Fix: Never run debug exporter with detailed verbosity in production. Use basic verbosity if you must, and only temporarily. For production debugging, use zpages or query the collector's self-metrics endpoint.

  1. Not testing collector config changes before rolling them out. You edit the collector ConfigMap, apply it, and the collector restarts with an invalid config. It crashes. All telemetry stops flowing. You scramble to revert while the incident that prompted the config change continues unmonitored.

Fix: Validate configs before applying: otelcol validate --config=config.yaml. Run a canary collector with the new config and compare output before rolling to the fleet. Treat collector config as code — review, test, deploy progressively.

  1. Forgetting context propagation at async boundaries. Your HTTP services propagate trace context automatically. But when Service A enqueues a message to Kafka and Service B consumes it, the trace breaks. Two halves of the same request appear as unrelated traces in your backend.

Fix: Manually inject trace context into message headers on the producer side and extract on the consumer side. Most OTel auto-instrumentation does NOT handle message queues. Write explicit propagation code for Kafka, RabbitMQ, SQS, and any other async transport.

Gotcha: Even when you inject context into message headers, the consumer must create a new span as a child of the extracted context — not as a root span. If you create a root span, you'll see two disconnected traces that look unrelated. The key API call is extract() on the consumer side, then start_span(context=extracted_context).

  1. Deploying the core collector when you need contrib components. Your config references the loki exporter, kafkareceiver, or awss3 exporter, but you deployed the core collector image. The collector exits on startup with "unknown component." You do not notice until someone checks why dashboards are empty.

Fix: Use otelcol-contrib if you need anything beyond the basic OTLP/Prometheus/ Jaeger components. Document which collector distribution each environment runs. Pin the image tag explicitly in your deployment manifests.
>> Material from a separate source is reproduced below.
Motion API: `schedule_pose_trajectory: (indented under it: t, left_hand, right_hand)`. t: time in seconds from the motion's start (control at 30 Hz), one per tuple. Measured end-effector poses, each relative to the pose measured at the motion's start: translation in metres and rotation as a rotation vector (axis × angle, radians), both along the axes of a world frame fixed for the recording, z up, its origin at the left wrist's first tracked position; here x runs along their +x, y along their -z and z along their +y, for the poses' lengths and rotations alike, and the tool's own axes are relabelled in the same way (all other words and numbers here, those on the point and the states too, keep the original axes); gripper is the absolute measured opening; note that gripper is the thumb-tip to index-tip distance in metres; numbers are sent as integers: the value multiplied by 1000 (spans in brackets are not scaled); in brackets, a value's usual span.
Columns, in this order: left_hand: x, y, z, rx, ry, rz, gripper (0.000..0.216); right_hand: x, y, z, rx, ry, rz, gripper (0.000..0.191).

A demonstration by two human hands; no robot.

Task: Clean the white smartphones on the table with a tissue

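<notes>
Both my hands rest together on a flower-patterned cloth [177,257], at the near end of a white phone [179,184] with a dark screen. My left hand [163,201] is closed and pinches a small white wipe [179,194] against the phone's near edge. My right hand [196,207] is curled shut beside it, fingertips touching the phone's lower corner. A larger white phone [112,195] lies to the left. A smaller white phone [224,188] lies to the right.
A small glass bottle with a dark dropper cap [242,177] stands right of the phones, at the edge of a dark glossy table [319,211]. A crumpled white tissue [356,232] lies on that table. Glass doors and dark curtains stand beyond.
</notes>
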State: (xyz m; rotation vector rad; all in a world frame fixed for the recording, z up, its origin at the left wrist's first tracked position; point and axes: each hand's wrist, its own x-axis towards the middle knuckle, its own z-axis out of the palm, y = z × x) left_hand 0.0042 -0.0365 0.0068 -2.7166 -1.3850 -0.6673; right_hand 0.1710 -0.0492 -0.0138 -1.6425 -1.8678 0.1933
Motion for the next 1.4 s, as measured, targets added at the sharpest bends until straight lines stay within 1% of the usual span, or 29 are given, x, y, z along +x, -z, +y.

  1. Treating OTel as a drop-in replacement overnight. You rip out Prometheus, Jaeger, and Fluentd in one sprint and replace everything with OTel. Half the team's dashboards break because metric names changed. Alert rules fire on missing metrics. On-call cannot find logs because the new pipeline is not fully wired.

    Fix: Migrate incrementally. Run OTel in parallel with existing tooling. Dual- ship data to old and new backends. Migrate dashboards and alerts service-by-service. Cut over only when the new pipeline has proven stable under production load for at least two weeks.

    Default trap: OTel's default OTLP metric temporality is "cumulative" but many backends (Datadog, New Relic) expect "delta." If you migrate from a Prometheus-based setup, your counter metrics may double-count or show incorrect rates in the new backend. Set OTEL_EXPORTER_OTLP_METRICS_TEMPORALITY_PREFERENCE=delta if your backend requires it.